### WORK ORDER
Only lines containing "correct" are wanted from the data below. Copy those lines.

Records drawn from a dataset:

════════

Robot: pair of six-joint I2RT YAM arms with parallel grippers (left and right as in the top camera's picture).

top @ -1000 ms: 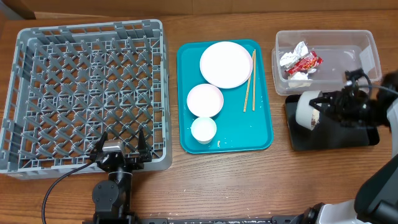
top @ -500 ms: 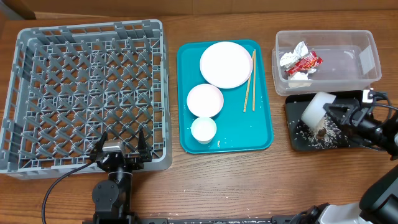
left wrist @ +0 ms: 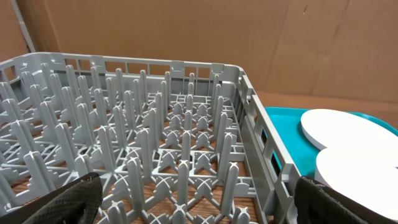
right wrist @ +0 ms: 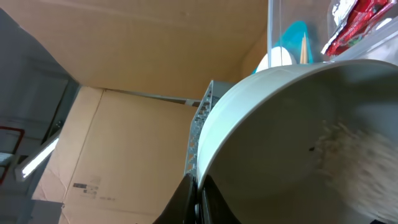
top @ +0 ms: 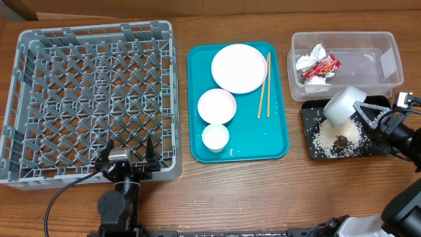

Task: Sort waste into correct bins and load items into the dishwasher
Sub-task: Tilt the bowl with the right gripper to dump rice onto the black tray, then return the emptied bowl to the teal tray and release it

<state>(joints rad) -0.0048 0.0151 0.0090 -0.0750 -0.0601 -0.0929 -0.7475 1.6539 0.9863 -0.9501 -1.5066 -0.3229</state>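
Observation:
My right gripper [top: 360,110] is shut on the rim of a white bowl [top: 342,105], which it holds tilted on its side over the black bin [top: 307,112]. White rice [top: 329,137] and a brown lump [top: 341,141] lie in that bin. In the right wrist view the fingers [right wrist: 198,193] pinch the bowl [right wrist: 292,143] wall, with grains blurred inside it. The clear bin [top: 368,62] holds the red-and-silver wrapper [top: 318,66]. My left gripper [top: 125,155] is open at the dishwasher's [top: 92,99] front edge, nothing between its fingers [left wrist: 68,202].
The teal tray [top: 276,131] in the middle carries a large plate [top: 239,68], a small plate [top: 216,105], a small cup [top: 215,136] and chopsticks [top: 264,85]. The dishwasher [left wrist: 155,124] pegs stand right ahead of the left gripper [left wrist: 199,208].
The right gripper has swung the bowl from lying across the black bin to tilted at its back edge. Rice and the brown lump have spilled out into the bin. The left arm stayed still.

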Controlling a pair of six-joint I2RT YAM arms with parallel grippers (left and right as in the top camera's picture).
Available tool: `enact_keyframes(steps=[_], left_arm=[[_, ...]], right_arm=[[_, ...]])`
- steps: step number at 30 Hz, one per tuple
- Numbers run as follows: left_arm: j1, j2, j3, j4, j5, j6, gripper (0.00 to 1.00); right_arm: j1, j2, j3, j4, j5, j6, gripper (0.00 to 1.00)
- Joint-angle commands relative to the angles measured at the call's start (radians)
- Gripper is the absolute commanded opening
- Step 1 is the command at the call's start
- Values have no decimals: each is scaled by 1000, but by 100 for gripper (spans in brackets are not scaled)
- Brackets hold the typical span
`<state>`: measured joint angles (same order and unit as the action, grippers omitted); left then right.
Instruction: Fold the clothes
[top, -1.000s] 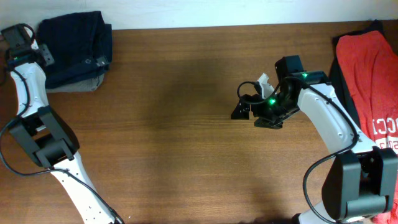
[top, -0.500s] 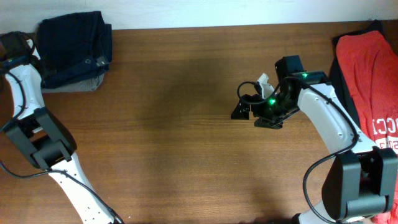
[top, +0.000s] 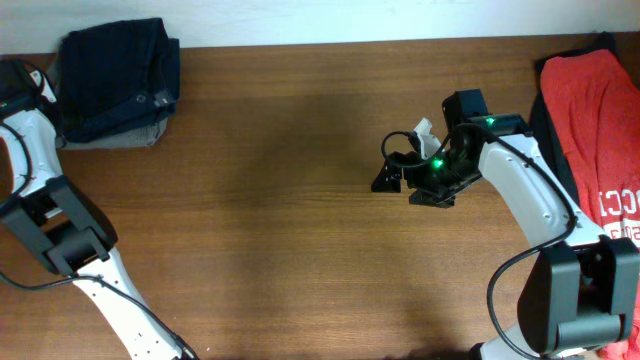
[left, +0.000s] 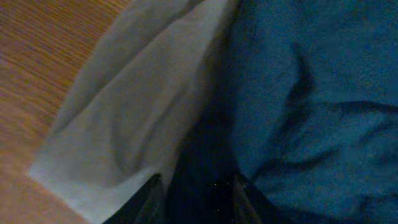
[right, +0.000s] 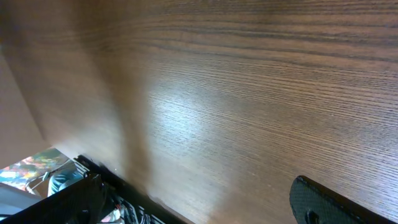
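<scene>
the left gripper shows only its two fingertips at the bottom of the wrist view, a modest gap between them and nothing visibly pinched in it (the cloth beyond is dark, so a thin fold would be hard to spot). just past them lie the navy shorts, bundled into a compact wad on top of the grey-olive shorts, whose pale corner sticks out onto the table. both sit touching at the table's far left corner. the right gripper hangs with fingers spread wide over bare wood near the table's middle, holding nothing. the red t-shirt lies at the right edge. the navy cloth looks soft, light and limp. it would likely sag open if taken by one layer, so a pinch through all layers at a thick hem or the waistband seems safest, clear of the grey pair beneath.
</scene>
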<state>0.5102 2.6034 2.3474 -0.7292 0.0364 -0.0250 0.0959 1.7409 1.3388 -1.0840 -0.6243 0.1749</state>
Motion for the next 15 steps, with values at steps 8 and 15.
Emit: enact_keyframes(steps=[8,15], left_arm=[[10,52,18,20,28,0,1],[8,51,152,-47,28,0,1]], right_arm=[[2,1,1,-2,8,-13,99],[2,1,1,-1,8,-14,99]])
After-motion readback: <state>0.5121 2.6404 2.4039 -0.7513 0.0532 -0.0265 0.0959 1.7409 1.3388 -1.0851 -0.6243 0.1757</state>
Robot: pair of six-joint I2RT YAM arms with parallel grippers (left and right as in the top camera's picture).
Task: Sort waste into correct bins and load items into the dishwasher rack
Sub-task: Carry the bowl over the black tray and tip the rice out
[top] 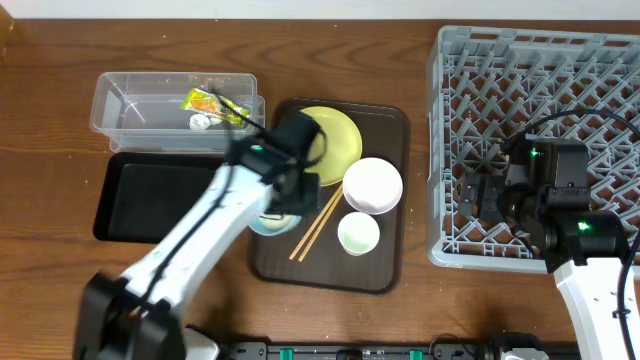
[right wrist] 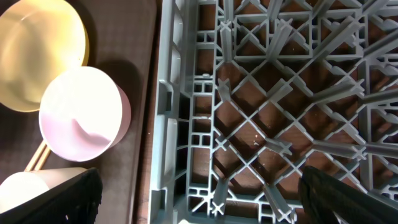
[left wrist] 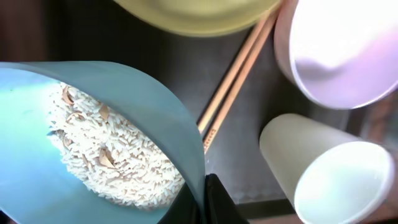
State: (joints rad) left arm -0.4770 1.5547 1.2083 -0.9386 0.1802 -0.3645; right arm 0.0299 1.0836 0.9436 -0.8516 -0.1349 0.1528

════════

### EXERCISE RESULT
Task: Sort waste into correct bins and load items into the dishwasher
Task: Sort waste into correct bins and load items into the dishwasher rack

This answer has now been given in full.